## WORK TO BE COMPLETED
Only the lines containing "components" should appear in the answer, copied from the listing below.

MATERIAL TO PROCESS section start

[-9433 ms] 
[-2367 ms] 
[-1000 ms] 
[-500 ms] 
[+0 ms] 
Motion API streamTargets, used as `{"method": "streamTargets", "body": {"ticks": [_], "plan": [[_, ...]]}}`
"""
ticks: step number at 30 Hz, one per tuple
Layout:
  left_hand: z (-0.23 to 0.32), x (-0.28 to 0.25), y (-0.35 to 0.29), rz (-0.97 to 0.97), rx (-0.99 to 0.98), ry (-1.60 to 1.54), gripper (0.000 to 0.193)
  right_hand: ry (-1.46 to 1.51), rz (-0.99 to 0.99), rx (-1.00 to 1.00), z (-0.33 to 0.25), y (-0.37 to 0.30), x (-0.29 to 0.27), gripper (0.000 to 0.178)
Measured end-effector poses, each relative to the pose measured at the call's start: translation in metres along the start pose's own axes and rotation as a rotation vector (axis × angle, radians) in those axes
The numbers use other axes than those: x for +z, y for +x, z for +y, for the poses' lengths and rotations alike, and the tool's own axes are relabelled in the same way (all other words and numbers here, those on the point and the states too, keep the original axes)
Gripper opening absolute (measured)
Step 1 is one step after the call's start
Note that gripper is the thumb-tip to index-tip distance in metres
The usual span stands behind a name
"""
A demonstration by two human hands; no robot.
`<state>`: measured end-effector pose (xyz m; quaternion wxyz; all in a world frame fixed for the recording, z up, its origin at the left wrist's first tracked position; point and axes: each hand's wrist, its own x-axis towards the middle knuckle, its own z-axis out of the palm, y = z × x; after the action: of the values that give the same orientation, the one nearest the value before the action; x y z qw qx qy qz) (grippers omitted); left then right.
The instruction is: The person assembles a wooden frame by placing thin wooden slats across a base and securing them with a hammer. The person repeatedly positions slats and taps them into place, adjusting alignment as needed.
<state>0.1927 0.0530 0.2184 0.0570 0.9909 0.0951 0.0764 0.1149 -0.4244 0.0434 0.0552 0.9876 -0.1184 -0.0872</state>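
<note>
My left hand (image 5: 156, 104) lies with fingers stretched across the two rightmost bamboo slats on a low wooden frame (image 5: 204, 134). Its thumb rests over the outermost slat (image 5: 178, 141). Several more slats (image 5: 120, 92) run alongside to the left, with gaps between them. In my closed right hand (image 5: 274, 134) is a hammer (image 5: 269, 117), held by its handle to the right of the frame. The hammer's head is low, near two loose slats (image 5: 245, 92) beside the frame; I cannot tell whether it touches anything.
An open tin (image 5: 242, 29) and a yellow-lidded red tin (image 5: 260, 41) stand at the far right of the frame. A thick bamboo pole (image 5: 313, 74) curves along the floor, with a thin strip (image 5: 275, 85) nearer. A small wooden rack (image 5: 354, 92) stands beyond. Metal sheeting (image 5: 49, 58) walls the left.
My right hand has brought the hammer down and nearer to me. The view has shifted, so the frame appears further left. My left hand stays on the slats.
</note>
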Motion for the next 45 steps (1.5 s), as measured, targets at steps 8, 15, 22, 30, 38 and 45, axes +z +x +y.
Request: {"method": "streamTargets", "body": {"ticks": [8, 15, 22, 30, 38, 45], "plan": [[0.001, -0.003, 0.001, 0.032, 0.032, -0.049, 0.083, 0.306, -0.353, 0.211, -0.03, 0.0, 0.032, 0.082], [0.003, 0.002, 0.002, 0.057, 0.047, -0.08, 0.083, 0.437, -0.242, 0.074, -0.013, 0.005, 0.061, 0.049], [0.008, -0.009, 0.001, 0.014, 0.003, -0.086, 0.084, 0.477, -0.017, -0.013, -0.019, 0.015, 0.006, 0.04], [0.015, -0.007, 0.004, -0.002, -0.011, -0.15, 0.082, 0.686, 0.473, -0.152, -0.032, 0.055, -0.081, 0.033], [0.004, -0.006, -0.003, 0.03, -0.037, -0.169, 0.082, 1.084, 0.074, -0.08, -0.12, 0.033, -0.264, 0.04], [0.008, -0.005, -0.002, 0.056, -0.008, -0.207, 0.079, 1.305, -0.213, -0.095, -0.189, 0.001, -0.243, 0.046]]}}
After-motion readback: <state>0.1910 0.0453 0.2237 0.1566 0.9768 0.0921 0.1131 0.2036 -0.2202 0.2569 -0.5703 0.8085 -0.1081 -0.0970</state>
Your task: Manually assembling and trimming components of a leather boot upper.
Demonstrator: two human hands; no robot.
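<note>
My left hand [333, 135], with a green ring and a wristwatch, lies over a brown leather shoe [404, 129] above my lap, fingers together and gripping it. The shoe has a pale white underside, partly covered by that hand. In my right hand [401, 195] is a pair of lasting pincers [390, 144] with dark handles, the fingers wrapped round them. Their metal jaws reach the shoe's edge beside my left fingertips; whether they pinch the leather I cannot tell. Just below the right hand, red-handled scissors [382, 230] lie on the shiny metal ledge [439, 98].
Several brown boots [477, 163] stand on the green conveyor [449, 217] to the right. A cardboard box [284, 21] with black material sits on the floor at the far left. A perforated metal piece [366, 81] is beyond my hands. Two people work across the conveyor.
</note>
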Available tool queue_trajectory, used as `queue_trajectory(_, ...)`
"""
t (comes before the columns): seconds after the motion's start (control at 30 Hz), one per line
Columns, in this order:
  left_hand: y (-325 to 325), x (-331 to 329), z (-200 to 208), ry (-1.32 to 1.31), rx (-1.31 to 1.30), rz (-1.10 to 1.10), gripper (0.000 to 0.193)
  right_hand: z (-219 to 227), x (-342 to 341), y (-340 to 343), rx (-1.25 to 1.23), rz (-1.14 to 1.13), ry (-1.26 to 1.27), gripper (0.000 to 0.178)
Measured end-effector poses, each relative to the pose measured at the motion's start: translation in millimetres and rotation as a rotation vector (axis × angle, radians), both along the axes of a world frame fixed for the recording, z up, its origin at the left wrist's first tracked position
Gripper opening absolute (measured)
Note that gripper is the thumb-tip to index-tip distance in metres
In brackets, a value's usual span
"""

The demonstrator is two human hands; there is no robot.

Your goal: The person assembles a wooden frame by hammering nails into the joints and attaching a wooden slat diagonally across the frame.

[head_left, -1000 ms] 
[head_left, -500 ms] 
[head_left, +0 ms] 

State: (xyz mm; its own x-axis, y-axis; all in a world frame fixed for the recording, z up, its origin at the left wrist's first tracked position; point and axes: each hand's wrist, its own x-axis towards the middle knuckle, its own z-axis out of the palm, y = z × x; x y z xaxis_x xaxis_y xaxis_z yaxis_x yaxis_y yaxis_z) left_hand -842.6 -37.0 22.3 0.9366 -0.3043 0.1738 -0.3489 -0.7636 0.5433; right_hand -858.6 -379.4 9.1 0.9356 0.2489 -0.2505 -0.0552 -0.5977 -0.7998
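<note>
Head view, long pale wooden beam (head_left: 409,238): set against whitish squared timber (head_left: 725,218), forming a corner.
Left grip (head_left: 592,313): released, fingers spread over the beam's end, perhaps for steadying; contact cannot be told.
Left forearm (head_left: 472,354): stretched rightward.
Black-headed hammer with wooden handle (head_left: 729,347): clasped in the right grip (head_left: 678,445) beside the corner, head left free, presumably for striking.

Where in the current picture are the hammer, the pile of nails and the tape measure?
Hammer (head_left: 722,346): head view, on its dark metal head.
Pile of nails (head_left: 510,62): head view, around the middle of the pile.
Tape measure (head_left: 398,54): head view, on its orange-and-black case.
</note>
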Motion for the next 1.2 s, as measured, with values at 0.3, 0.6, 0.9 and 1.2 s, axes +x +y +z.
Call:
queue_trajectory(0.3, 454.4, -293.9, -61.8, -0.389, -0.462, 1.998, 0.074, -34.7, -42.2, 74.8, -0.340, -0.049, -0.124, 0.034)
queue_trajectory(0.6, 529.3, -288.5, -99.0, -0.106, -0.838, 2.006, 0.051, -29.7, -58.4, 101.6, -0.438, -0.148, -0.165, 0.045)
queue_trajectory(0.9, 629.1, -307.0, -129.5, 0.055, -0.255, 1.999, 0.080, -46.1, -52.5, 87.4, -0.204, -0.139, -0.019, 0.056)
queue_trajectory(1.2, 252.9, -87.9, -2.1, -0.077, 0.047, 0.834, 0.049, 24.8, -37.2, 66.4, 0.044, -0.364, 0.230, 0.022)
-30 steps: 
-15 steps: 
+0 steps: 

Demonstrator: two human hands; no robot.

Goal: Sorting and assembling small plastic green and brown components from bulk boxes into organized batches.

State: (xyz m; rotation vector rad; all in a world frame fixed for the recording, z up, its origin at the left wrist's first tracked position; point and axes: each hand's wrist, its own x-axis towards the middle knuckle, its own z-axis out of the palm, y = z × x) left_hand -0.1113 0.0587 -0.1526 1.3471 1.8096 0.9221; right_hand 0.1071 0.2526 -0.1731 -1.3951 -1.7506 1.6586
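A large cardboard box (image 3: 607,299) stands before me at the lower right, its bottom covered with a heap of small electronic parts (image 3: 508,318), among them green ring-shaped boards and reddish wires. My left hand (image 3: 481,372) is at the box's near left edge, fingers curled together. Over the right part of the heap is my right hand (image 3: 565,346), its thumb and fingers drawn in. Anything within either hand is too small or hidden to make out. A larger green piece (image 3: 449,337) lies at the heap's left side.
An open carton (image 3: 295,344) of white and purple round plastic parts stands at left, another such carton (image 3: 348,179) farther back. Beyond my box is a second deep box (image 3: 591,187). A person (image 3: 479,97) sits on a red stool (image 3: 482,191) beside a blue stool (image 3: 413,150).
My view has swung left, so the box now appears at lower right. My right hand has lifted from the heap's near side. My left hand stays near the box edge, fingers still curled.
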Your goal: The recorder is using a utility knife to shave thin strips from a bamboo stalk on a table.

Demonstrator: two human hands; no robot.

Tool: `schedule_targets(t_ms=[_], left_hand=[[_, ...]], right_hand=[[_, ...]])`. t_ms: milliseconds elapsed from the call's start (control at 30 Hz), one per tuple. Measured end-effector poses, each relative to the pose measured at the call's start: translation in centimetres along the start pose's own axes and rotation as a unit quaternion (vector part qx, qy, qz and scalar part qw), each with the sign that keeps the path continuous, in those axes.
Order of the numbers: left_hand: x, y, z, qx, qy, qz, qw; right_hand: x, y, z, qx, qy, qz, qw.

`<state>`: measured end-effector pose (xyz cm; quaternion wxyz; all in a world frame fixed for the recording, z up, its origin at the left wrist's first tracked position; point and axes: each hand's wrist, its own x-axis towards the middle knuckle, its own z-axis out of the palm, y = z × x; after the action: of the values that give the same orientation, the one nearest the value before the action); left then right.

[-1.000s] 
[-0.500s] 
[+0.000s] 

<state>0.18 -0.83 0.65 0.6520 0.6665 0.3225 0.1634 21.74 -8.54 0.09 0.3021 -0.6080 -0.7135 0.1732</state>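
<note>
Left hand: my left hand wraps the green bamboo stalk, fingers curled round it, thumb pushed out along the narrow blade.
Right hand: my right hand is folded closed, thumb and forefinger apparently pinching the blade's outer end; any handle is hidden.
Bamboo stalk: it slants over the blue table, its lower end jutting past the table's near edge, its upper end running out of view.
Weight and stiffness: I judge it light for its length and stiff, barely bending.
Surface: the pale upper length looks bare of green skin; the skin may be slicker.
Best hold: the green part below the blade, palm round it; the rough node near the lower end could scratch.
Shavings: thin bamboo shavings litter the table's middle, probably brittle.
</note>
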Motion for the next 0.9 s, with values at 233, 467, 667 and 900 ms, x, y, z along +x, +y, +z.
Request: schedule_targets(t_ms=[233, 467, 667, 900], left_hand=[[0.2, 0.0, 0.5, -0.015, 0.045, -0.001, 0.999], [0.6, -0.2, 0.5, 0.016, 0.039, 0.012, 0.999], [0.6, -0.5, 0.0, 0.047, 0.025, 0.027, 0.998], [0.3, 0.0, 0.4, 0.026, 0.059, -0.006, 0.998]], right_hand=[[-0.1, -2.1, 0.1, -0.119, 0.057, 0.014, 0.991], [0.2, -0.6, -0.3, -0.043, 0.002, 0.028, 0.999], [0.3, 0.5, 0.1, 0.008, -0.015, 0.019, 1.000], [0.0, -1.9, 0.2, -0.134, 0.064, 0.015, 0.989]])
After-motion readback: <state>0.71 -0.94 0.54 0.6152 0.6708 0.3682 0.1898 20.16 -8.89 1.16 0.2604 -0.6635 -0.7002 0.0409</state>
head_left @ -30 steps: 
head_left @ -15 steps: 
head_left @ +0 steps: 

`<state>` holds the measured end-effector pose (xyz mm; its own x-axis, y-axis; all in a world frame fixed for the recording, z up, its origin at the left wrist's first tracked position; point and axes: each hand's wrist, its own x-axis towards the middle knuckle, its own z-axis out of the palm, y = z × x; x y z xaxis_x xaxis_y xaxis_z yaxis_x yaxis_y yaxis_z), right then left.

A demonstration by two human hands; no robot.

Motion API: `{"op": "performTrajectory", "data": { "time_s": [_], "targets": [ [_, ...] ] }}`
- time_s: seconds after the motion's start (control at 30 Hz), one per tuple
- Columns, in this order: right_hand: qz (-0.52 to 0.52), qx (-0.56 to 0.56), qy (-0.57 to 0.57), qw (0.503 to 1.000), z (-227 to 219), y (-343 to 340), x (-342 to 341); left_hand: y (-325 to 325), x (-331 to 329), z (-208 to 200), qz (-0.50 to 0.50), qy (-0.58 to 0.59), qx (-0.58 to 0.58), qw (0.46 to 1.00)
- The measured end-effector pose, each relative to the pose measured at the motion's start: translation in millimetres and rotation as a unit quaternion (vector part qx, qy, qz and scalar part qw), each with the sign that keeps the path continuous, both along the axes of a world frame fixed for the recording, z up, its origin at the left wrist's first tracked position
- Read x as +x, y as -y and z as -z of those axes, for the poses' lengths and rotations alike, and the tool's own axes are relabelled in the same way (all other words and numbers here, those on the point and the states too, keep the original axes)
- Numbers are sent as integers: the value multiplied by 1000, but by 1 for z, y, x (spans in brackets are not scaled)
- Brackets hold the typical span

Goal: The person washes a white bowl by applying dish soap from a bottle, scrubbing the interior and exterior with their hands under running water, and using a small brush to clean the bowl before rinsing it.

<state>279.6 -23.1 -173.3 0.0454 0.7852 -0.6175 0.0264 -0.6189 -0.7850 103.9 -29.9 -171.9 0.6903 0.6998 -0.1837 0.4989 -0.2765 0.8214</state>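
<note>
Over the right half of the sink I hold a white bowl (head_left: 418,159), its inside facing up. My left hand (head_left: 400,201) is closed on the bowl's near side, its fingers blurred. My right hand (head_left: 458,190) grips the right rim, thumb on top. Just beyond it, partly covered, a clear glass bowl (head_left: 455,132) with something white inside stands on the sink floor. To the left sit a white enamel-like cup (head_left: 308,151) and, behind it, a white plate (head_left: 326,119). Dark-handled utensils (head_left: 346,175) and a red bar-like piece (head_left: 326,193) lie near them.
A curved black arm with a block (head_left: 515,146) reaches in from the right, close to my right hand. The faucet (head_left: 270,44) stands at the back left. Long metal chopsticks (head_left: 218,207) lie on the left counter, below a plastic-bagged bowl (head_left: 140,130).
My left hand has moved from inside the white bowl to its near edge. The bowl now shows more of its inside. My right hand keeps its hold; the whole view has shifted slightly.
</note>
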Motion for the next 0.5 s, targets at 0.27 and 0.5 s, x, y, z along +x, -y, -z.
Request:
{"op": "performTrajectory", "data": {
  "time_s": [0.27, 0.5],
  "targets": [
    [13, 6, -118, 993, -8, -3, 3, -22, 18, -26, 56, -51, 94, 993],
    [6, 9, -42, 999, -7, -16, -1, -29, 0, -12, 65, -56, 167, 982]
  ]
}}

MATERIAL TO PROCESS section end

## SOLUTION BELOW
Your task: Manually assembling and trimming components of a leather boot upper.
Goal: Sorting and assembling small plastic green and brown components from bulk boxes into organized batches.

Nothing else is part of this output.